The film starts off at Cern, the Large Hadron Collider in Switzerland. This is a particle accelerator where, in a great underground tunnel, scientists zoom protons or atomic nuclei towards one another and examine the results of the smash-up to see if the “God particle” has emerged. At least that’s what Angels and Demons tells us, which would explain why there’s a priest on duty as the protons collide: if the God particle does pop up, the church should be first to know. After all, they have hitherto neglected to inform us that God is in fact a particle.
In fact, the so-called God particle is officially named the Higgs boson, a particle that must exist if our present maths about mass in the universe is correct, but it has yet to be physically located. This raises interesting questions about the Name of God. Some mystics believe the Name is a word of infinite length that constitutes the substance of all that exists. Does the Cern experiment in Angels and Demons indicate that the Name of God is in fact “Higgs”?
Or such is the kind of speculation encouraged by Angels and Demons — all that heady symbology! But let’s get back to concrete things like plot. The Cern stuff is going on in parallel with the election of a new pope, the old pope, Clementine XCVIII or something, having just died. The film tells us he was a liberal pope, so historically speaking we should be in 1963, when John XXIII went to the big Sistine Chapel in the sky. He was the last liberal pope, no? We’ve had reactionaries ever since. Anyway, Langdon is called in by the Vatican after a murder at Cern, and next thing he’s on the trail of some Illuminati, who are threatening the very fabric of … well, the Vatican.
Langdon, with a beautiful young scientist from Cern (Ayelet Zurer) and sundry Vatican officials and Italian cops, is soon caught up in a desperate race against time. That’s just as well, because a two-hour film is itself a race against time — the lifetime of the viewer, ticking away second by second as one watches yet another useless movie.
Langdon’s investigation proceeds repetitively. He thinks up some symbolic link, locates a Roman church or other key spot, and everyone races there in a squeal of Fiat tyres. They get there, Langdon thinks deeply for a bit, spots a statue that gives him a clue, or just happens to find himself standing on an important symbol on the floor, gets another important symbolic idea, finds a corpse or something, and then everyone races off again in another squeal of Fiat tyres.

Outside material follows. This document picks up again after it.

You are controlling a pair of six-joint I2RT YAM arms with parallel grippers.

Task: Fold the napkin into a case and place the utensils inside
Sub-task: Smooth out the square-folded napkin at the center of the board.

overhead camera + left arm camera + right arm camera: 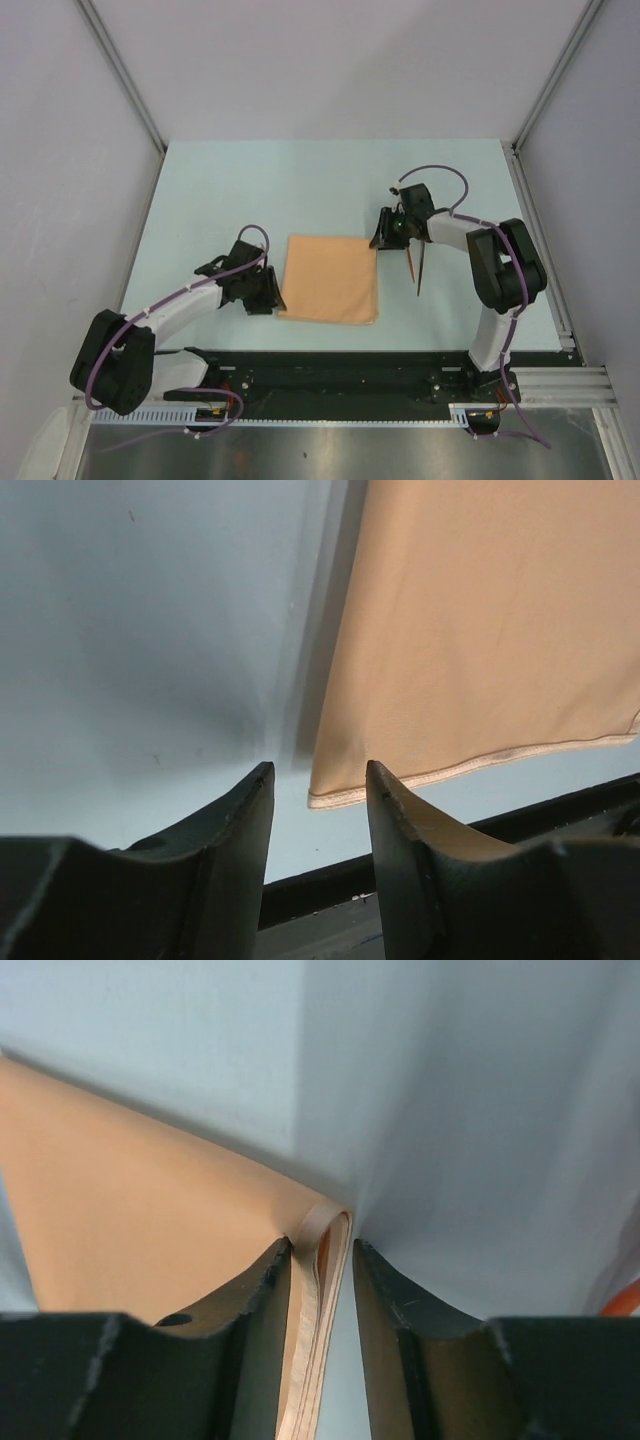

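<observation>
- Right wrist: right pincer is clamped on the napkin corner's layers.
- Left pincer stands apart, napkin corner just ahead between its tips.

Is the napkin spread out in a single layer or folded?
Folded: the napkin edge shows several stacked layers between the right arm's fingers.
</observation>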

This happens about six times on the way to the big-bang climax. Squeal, symbol, squeal. And so on. If only the election of popes were always this exciting — it hasn’t been like this since the Renaissance. There’s a speech to do with science versus religion part-way through, but it tells us nothing the intelligent-designers haven’t already. (I half-expected a subtitle saying “Author’s message! Author’s message!” to arrive on screen.) And there’s a bit of other information chucked in too, with characters constantly swapping historical snippets they surely know but the viewer might not. Galileo was accused of heresy for saying the earth revolved around the sun! Gosh, who knew?
Perhaps I have trouble taking Angels and Demons seriously because Tom Hanks is Robert Langdon. That means we have to look at Hanks’s face all the way through — either deep in symbological thought or furrowed by anxiety, not that one can tell the difference. He used to be reasonably cute, Hanks did, round the time of The Man with One Red Shoe and Splash. He also seemed to have a sense of humour. On the basis of this film, he has lost that with his looks. I am not usually a proponent of extensive plastic surgery, but watch Hanks frowning for two hours and you will agree that something must be done.